In light of the bank's willingness to acknowledge responsibility for its actions and omissions, its cooperation and remedial actions to date, and its promised continuing cooperation and remedial actions, the government will recommend dismissal of the charge, provided the bank fully carries out its obligations under the agreement.

In November 2008, UBS executive Raoul Weil was indicted by a federal grand jury in Fort Lauderdale and charged with conspiring to defraud the United States for his alleged role in overseeing the United States cross-border business. The district court recently declared him to be a fugitive.

In June 2008, former UBS private banker Bradley Birkenfeld pleaded guilty to a charge of conspiring to defraud the United States for similar conduct.
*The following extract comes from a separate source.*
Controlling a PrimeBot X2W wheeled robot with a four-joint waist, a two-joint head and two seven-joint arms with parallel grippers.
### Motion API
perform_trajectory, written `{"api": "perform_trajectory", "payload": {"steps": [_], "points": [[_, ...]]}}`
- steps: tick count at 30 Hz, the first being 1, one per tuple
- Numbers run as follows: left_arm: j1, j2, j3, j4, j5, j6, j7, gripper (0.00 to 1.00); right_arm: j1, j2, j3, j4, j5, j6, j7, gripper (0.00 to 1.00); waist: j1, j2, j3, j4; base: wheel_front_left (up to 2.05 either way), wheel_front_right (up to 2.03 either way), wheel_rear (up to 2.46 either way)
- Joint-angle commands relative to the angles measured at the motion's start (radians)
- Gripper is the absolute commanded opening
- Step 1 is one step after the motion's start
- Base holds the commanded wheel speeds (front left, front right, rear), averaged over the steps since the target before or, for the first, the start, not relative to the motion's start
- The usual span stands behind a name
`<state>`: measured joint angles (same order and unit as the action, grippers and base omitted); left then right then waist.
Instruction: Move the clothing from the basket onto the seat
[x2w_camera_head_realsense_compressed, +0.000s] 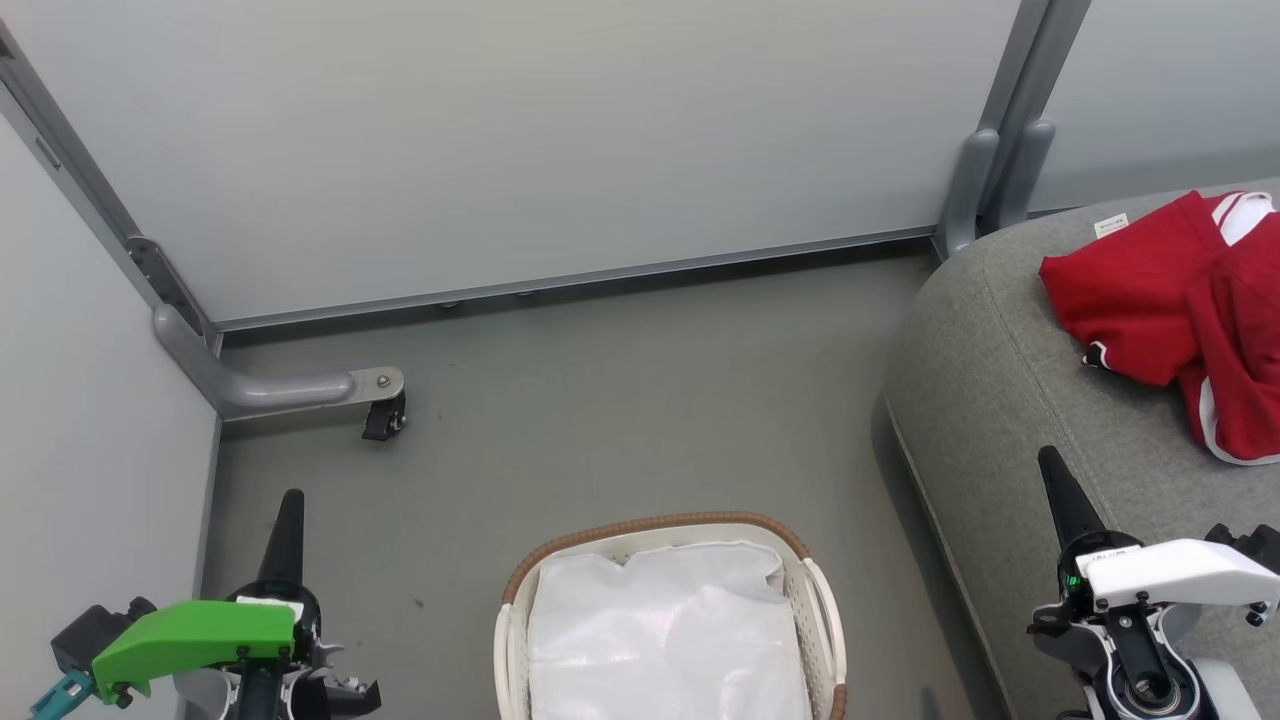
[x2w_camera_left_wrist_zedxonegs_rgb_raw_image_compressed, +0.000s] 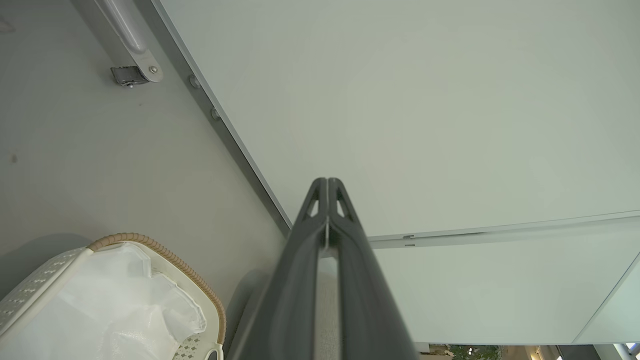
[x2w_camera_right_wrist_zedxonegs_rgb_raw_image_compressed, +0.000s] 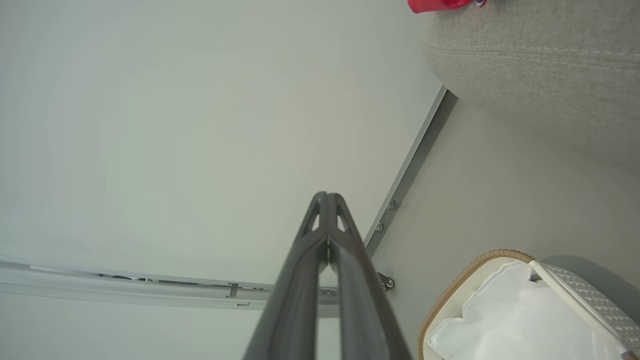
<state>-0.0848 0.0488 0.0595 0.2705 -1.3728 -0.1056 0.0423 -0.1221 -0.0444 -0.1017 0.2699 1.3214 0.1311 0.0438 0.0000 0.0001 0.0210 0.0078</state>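
seat (x2w_camera_head_realsense_compressed: 985, 400): rough woven cloth | basket (x2w_camera_head_realsense_compressed: 820, 600): plastic, woven rim

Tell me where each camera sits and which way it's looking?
Head view: on the head, looking down at the floor, basket, seat and clothing; both arms' jaws poke up at the bottom.
Left wrist view: on the left wrist, facing the wall along its shut left jaws.
Right wrist view: on the right wrist, facing the wall along its shut right jaws.
All three share the basket.
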Motion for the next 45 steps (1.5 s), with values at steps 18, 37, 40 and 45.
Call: {"api": "perform_trajectory", "payload": {"steps": [18, 37, 40, 45], "points": [[-0.027, 0.006, 0.032, -0.019, -0.136, -0.019, 0.04, 0.0, 0.012, -0.008, -0.009, -0.019, 0.164, -0.001, 0.041, 0.0, 0.0, -0.0001, -0.009, -0.004, 0.0, 0.0, 0.0], [-0.031, 0.006, 0.057, -0.028, -0.245, -0.029, 0.074, 0.0, 0.019, -0.009, -0.014, -0.028, 0.297, -0.001, 0.074, 0.0, 0.0, -0.0001, -0.018, -0.008, 0.0, 0.0, 0.0], [-0.029, 0.005, 0.056, -0.027, -0.243, -0.029, 0.074, 0.0, 0.019, -0.009, -0.014, -0.028, 0.293, -0.001, 0.074, 0.0, 0.0, -0.0001, -0.018, -0.008, 0.0, 0.0, 0.0], [-0.029, 0.005, 0.057, -0.027, -0.243, -0.029, 0.074, 0.0, 0.019, -0.009, -0.014, -0.027, 0.293, -0.001, 0.074, 0.0, 0.0, -0.0001, -0.018, -0.008, 0.0, 0.0, 0.0]]}}
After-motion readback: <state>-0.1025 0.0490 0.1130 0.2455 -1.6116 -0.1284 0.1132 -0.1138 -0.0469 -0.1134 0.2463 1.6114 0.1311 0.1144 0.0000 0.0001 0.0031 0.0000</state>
Birkenfeld is scheduled to be sentenced on May 1, 2009. Also, in June 2008, the U.S. District Court in Miami authorized the Internal Revenue Service to serve upon UBS a so-called "John Doe" summons seeking records that would identify United States taxpayers with accounts at UBS in Switzerland who have elected to conceal the existence of their accounts from the IRS.

"Today's agreement is but one milestone in an ongoing law enforcement effort to reassure hard-working and law-abiding taxpayers who pay their fair share of taxes that those who don't will pay a heavy price," said John A. DiCicco, Acting Assistant Attorney General of the Justice Department's Tax Division. "The veil of secrecy has been pulled aside and we will continue to aggressively pursue those who shirk their federal tax obligations or assist others in doing so."

"UBS executives knew that UBS's cross-border business violated the law," said R. Alexander Acosta, U.S. Attorney for the Southern District of Florida. "They refused to stop this activity, however, and in fact instructed their bankers to grow the business. The reason was money -- the business was too profitable to give up. This was not a mere compliance oversight, but rather a knowing crime motivated by greed and disrespect of the law."

Acting Assistant Attorney General DiCicco and U.S. Attorney Acosta commended Tax Division attorneys Kevin Downing and Michael Ben'Ary, and Assistant U.S. Attorney Jeffrey Neiman, along with special agents from the Internal Revenue Service who provided invaluable assistance in investigating this case.